ASSIGNED TASK - The answer must be a single number: how many lines in the entries below contain the word "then".

RECORDS FOR PROCESSING -
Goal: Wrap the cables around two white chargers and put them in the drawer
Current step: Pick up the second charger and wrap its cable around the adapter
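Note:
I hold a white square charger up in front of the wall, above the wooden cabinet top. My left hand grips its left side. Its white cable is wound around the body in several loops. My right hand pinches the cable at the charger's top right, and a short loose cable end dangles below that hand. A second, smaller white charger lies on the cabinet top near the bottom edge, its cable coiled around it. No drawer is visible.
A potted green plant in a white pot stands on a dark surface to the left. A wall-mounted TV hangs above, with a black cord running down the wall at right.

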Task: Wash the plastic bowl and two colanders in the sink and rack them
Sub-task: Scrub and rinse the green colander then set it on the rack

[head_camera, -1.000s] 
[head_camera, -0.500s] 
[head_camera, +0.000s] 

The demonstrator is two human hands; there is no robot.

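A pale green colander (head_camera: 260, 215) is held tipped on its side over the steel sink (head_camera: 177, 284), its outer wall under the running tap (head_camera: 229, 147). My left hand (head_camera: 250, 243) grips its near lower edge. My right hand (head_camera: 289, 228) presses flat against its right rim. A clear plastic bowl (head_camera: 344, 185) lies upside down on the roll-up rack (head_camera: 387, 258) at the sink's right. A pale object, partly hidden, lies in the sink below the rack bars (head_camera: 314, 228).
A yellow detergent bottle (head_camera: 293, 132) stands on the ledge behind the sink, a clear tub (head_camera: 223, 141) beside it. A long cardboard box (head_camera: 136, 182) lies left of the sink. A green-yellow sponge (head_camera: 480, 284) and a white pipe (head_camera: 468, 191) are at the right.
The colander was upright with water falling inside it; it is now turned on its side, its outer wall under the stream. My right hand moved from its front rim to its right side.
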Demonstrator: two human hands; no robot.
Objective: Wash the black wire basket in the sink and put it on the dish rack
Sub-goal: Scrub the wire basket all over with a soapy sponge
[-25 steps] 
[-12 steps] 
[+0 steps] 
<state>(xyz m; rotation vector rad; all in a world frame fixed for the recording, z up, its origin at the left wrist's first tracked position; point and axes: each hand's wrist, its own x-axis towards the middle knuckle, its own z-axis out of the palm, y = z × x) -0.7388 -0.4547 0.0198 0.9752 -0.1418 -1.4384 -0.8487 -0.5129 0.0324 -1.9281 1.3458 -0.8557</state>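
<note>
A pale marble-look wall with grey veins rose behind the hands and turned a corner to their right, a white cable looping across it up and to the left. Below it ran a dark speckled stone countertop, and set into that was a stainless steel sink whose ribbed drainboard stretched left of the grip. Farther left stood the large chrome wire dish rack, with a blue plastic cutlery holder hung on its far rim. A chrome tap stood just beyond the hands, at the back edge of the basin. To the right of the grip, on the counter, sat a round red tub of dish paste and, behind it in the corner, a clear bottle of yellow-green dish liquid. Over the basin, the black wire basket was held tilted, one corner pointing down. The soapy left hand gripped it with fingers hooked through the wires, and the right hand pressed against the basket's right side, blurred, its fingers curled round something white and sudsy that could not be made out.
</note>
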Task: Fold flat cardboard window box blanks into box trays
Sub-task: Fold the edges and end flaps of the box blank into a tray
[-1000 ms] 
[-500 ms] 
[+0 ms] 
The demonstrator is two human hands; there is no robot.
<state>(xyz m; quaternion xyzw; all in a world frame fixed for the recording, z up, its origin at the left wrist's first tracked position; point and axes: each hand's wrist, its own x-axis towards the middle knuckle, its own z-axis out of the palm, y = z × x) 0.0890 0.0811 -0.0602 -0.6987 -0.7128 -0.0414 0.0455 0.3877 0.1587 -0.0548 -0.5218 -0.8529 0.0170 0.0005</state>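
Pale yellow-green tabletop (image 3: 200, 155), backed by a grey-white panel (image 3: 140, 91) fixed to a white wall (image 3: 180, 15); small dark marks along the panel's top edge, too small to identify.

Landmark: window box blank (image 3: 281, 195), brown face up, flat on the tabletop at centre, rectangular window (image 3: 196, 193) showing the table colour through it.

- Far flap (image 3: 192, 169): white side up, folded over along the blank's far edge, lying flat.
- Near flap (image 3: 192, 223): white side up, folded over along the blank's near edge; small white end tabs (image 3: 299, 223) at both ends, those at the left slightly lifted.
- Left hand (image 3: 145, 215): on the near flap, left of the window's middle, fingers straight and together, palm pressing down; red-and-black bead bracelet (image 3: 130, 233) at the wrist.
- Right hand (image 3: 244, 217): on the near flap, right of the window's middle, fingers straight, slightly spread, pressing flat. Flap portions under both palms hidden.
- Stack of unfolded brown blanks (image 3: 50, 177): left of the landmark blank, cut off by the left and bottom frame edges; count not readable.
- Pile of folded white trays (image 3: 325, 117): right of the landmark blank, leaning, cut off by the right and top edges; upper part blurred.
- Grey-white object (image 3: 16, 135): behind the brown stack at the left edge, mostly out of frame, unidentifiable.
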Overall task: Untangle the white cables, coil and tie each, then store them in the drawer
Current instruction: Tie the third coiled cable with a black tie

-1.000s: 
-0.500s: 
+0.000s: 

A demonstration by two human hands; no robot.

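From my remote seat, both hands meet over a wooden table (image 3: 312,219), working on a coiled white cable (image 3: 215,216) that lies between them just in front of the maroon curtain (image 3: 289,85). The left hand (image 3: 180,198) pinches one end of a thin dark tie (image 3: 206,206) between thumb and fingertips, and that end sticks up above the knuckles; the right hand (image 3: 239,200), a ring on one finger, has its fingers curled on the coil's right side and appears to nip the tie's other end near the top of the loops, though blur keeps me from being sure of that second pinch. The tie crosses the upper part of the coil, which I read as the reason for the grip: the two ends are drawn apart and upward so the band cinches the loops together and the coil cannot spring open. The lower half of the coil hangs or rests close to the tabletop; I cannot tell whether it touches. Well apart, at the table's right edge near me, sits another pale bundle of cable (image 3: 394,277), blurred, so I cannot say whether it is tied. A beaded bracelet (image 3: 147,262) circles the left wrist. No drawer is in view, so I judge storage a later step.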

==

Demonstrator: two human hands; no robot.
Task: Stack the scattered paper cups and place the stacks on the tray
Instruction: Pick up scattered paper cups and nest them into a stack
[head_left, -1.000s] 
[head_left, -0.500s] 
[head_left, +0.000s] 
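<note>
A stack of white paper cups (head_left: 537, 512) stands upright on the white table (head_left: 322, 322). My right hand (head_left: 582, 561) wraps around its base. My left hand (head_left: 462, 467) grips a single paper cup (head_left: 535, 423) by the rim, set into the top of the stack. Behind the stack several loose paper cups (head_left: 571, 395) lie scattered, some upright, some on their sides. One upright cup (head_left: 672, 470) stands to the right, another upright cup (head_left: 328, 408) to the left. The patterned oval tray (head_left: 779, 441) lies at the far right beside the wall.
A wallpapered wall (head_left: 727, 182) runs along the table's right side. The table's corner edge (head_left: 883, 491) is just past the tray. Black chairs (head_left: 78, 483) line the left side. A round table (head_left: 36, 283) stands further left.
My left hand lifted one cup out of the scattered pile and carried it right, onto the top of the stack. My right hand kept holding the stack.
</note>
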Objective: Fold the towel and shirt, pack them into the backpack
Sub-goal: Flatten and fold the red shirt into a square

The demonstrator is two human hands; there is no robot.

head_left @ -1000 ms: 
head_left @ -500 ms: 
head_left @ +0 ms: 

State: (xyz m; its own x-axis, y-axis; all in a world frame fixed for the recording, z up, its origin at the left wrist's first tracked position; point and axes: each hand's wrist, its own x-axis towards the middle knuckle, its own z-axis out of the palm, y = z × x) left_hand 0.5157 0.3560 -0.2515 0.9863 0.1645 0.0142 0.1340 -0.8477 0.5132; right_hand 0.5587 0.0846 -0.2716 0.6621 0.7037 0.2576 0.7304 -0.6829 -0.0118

SOLUTION FOR THIS TASK - 2